Unfair Software Licensing Recognised as The Key Issue by Cloud Competition Inquiries

Dec 14, 2023 | Comments, News

The Voice of Smaller Players Must be Heard as Discriminatory Prices Cause Ongoing Harm

Last week the UK’s Competition and Markets Authority (CMA) published the first responses to its cloud market enquiry. These included ours (which you can read here) as well as sixteen others. We welcome the transparency and speed of the UK’s process. Still in its early days, it is already clear that the Regulator has struck a nerve for many especially with the inclusion of software licensing as one of its theories of harm. As it noted in its initial issues statement, the CMA has concerns about the power of legacy software providers to use licenses for essential productivity suites (like Office365) to distort competition in the cloud. It expressed it as:

Theory of harm 4: Software licensing practices by cloud service providers restrict customer choice and prevent effective competition.

Ofcom received submissions regarding the software licensing practices of some cloud service providers, in particular Microsoft, that allege that these practices may make it less attractive for customers to use licensed software products on the cloud infrastructure of rival providers.

These concerns are clearly borne out in the submissions not only of CISPE but many others, and have driven significant media attention as commentators focus on Microsoft’s ‘Stranglehold on the cloud’ as it leverages its software dominance to restrict choice, enforce discriminatory prices and limit functionality if customers choose to run Microsoft applications in a third party cloud.
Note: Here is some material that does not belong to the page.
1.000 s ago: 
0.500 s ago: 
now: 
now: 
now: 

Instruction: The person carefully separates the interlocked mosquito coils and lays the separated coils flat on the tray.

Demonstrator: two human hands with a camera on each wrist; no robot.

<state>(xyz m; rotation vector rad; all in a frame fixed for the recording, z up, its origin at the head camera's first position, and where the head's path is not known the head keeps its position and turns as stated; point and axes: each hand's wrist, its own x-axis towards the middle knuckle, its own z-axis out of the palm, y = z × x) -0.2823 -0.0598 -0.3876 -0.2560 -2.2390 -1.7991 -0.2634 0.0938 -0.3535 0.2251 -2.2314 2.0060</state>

Further evidence of the increasingly widespread recognition of the damaging effects of unfair software licensing can be found in the USA. There the Federal Trade Commission (FTC) puts software licensing top of its list of ‘What we heard and learnt’ from its initial cloud market study. Here again a range of other parties has provided evidence that Microsoft wields its enormous dominance in ‘must have’ software like Outlook, Word, Teams, and PowerPoint to lock-in customers to its Azure cloud infrastructure. Comments from independent third parties such as NetChoice and Lawyers Balto and Wolfram support CISPE’s position that Microsoft’s software licensing is harming the whole sector.

Google has also become a significant voice in this argument too, not only commenting to the CMA and the FTC, but in media on the dangers of Microsoft’s unfair licensing. But neither this, nor AWS’s membership of CISPE, should distract from the reality that it is smaller European cloud service providers who, alongside customers, suffer most from Microsoft’s discriminatory pricing. It is interesting to note that Microsoft itself is sufficiently concerned by the issue to not only reiterate its acknowledgement, first made in Brussels in May 2022, that it had ‘unintentionally’ harmed European cloud providers, but to go on to attack CISPE directly in its CMA response.

In trying to dismiss CISPE’s comments, research and submissions and merely supporting the other ‘Hyperscalers’, Microsoft reveals the weakness of its own defence. Our submissions, and indeed CISPE’s complaint currently proceeding with DG COMP in Brussels, are driven by and contain detailed evidence of harm endured by our SME members. Almost a dozen European cloud infrastructure service providers have provided data that reveals the ongoing harm caused by Microsoft’s discriminatory pricing. Some of this can be viewed in the CMA dossier, much more remains confidential with the EU Commission. For example, CISPE members have provided evidence that:

  • Microsoft software purchased by one CISPE member to run for clients on its own cloud infrastructure was about 20% more expensive than the same software licensed to run on Microsoft’s own Azure infrastructure.
  • This pricing (for the CISPE member) does not include the additional costs imposed to access security updates and “patches” (“ESUs”) which amount to 100% of the price of the software purchase license, payable each year. The same ESUs on Azure are provided free of charge.
  • Another member demonstrated in its RFI response to the EU Commission that it was providing Microsoft software at a loss to their customers to be competitive when offering this software on its own infrastructure services.
  • One CISPE member provided a list of customers lost due to Microsoft’s pricing-related abuses, estimating this loss to be almost €20,000,000 in total in the past 3 years.
  • Members also showed how it is almost impossible to offer desktop as a service (DaaS) to compete with Microsoft because Windows 10 and 11 are not available to license under the Service Provider License Agreements offered to them.

Microsoft’s remonstrations that its unfair practices are no more than commercial disputes whipped up by its hyperscale rivals are wearing increasingly thin. It is inescapable that Microsoft has a dominant position in the essential software that organisations of all types, from SMEs to multinationals and in both private and public sector. Now irrefutable evidence is piling up that it does indeed leverage that dominance to unfairly, and anti-competitively direct customers into its own Azure cloud infrastructure.

The CMA has taken a lead in examining this essential aspect of competition in the cloud, others must follow suit. We are at a tipping point for cloud adoption; as the majority of businesses look to move their productivity workloads to the cloud, they must have a fair and effective choice of infrastructure. And, if we are to build a resilient cloud ecosystem, alternative cloud infrastructure service providers across Europe must be defended if we are to avoid a barren digital monoculture presided over by a single legacy software giant.